Omer Bartov, Berliner Zeitung:
[A]ls Historiker und politisch bewusster Beobachter Israels ist es meine Pflicht, die Ursachen zu betrachten. Sie reichen mindestens bis zum Krieg von 1948 zurück, in dem meine Eltern für die Gründung des Staates Israel kämpften, und in dessen Folge die Mehrheit der palästinensischen Bevölkerung aus dem Land vertrieben wurde. Zu den Ursachen gehört seit 56 Jahren auch die Unterdrückung von Millionen von Palästinensern, die mit beschnittenen Rechten, ohne Aussicht auf Freiheit und Gerechtigkeit in den besetzten Gebieten leben, wo sich immer mehr ein Apartheidregime entwickelt hat. Dazu gehört auch die seit 16 Jahren andauernde Belagerung des Gazastreifens, durch die zwei Millionen Palästinenser in hoffnungsloser und demütigender Armut mit fehlender Grundversorgung gefangen gehalten werden. All diese Faktoren führen zu Gewalt, Wut und Rachedurst. Das wäre zu verhindern gewesen. So wie der Krieg von 1973, in dem ich Soldat war und in dem Freunde von mir gefallen sind, hätte verhindert werden können, wenn die israelischen Politiker mehr Bereitschaft zu territorialen Kompromissen und Frieden gezeigt hätten. Als Historiker glaube ich, dass Ereignisse in der Geschichte Ursachen haben, und dass wir, wenn wir diese Ursachen erkennen und angehen, eine bessere Zukunft für uns und unsere Nachkommen schaffen können.
Sie erforschen als Historiker den Holocaust. Jetzt ist von Pogromen die Rede, der Terror der Hamas wird mit dem Holocaust in Beziehung gesetzt. Was ist von solchen Vergleichen zu halten?

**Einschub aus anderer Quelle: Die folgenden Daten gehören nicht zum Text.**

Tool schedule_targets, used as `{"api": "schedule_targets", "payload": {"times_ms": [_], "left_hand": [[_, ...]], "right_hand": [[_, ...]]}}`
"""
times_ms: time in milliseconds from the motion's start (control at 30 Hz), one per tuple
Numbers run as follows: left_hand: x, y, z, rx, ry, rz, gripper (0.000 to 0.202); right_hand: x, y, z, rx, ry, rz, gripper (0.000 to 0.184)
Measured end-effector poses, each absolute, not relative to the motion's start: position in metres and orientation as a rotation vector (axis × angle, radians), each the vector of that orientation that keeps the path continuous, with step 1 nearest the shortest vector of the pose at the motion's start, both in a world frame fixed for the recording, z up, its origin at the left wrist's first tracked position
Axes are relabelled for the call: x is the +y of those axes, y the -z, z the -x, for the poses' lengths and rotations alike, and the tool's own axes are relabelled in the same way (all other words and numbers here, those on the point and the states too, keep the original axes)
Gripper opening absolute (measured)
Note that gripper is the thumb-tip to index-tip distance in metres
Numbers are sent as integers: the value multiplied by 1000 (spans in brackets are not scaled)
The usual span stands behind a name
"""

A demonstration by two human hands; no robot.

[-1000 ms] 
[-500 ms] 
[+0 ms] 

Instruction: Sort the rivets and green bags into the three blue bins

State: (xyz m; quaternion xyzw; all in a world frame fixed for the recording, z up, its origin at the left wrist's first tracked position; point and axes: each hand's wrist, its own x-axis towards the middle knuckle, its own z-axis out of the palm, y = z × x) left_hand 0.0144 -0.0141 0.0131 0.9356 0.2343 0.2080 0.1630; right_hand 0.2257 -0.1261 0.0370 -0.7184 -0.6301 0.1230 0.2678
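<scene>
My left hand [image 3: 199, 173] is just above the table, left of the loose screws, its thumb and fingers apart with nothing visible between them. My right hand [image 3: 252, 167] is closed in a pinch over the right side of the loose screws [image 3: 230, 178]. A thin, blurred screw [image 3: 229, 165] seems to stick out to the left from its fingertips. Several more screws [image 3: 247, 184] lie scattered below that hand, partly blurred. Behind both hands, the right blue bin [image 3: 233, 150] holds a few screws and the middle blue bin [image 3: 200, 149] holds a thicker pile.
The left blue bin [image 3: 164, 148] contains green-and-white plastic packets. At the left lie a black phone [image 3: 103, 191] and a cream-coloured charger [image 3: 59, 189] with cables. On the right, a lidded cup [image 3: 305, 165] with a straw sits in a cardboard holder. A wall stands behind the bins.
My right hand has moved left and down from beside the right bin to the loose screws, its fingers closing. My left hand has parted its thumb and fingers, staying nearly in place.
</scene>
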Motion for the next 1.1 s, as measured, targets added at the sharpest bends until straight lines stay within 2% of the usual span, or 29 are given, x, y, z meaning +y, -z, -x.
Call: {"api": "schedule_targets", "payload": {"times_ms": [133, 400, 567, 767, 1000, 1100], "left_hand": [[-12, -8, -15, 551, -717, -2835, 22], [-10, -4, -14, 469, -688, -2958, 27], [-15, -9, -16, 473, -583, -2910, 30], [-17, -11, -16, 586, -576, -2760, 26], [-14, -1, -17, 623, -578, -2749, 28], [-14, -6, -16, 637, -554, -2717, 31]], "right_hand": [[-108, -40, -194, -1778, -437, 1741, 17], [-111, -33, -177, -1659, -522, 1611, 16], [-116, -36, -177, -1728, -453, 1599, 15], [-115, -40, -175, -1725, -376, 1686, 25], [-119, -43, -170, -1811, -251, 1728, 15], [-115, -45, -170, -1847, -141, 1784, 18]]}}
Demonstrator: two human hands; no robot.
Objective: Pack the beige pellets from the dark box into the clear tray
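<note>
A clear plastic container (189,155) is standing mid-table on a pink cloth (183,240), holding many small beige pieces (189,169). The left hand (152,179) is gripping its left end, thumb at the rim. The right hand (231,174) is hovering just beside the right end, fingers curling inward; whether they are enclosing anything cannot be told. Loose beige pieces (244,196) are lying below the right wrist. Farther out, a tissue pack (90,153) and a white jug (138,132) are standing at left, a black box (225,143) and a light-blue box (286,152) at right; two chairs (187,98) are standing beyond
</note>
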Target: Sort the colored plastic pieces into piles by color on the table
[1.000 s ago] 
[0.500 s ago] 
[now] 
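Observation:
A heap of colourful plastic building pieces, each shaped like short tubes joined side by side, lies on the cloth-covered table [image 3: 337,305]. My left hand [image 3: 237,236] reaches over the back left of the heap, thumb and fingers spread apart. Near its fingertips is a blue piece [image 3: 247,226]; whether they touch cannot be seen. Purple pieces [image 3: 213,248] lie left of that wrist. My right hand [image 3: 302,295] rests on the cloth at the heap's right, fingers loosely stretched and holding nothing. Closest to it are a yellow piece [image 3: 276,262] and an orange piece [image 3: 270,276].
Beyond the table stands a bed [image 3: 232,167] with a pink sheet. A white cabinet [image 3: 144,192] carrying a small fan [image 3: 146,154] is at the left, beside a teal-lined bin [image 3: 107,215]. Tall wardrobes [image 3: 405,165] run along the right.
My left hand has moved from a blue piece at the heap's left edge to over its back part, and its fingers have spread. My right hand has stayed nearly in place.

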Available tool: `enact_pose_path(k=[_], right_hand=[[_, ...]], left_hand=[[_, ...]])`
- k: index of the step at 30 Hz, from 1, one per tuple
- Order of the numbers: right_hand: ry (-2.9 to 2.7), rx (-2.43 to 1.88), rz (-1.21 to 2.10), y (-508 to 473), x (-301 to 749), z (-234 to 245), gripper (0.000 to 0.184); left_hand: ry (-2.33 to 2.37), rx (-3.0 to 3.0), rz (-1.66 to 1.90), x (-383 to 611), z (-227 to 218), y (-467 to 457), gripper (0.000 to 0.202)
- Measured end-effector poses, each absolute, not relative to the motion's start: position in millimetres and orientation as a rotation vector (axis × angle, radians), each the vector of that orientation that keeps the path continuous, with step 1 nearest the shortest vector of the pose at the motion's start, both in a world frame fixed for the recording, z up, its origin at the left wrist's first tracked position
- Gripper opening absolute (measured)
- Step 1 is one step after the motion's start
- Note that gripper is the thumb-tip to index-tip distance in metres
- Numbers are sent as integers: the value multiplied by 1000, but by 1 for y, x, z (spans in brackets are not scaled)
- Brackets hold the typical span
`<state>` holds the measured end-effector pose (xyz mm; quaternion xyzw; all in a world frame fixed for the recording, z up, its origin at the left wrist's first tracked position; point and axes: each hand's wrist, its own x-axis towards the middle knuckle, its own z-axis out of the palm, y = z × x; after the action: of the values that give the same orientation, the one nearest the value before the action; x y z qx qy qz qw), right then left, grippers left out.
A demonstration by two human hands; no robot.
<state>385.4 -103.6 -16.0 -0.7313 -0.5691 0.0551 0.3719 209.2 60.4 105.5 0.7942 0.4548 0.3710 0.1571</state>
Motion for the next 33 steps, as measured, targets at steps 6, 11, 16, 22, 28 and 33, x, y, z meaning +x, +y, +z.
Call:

Dies sind falsche, irreführende und ideologische Vergleiche. Pogrome waren Angriffe der Mehrheitsbevölkerung, vor allem in Osteuropa und nicht selten geduldet und unterstützt von der Regierung, gegen ihre jüdischen Nachbarn, die in der Minderheit waren. Die Juden hatten keine Regierung, keine Polizei und keine eigene Armee. Die Absicht des Zionismus war es, diesen Zustand durch die Schaffung eines jüdischen Mehrheitsstaates, der seine Bürger schützen kann, zu ändern. Dass es dem Staat Israel am 7. Oktober nicht gelang, seine Bürger zu schützen, war eine Kombination aus Inkompetenz und einem falschen politischen Konzept. Dieses Versagen hat seine tiefere Ursache in der Weigerung, einen politischen Kompromiss mit den Palästinensern zu suchen. Ministerpräsident Netanjahu hat sich bewusst dafür entschieden, die Hamas zu unterstützen und die Palästinensische Autonomiebehörde im Westjordanland zu schwächen, weil er glaubte, dass dies der beste Weg sei, um die Gründung eines palästinensischen Staates zu verhindern. Er hat den Wind gesät, den die israelische Gesellschaft nun als Sturm dieser Katastrophe ernten musste. Wie üblich hat er die Verantwortung für diese Katastrophe nicht übernommen. Diejenigen, die von Pogromen sprechen, verweigern eine politische Analyse und stellen die Juden als die ewigen Opfer der Geschichte dar. Opfer, die „alles tun dürfen“, um sich gegen die Mächte des Bösen zu verteidigen, einschließlich der Unterdrückung von Millionen von Palästinensern und der Tötung Tausender unschuldiger Zivilisten.
Wir beobachten, wie sich die Rhetorik verschärft und wie auch in der Praxis neue Maßstäbe gesetzt und Grenzen überschritten werden. Israels Verteidigungsminister Jo’aw Galant hat die vollständige Abriegelung des Gazastreifens angeordnet: „Wir kämpfen gegen menschliche Tiere, und wir handeln entsprechend.“
Solche Äußerungen sind ein klarer Verstoß gegen das humanitäre Völkerrecht und würden es rechtfertigen, Galant wegen der Anordnung von Kriegsverbrechen vor den internationalen Strafgerichtshof zu stellen.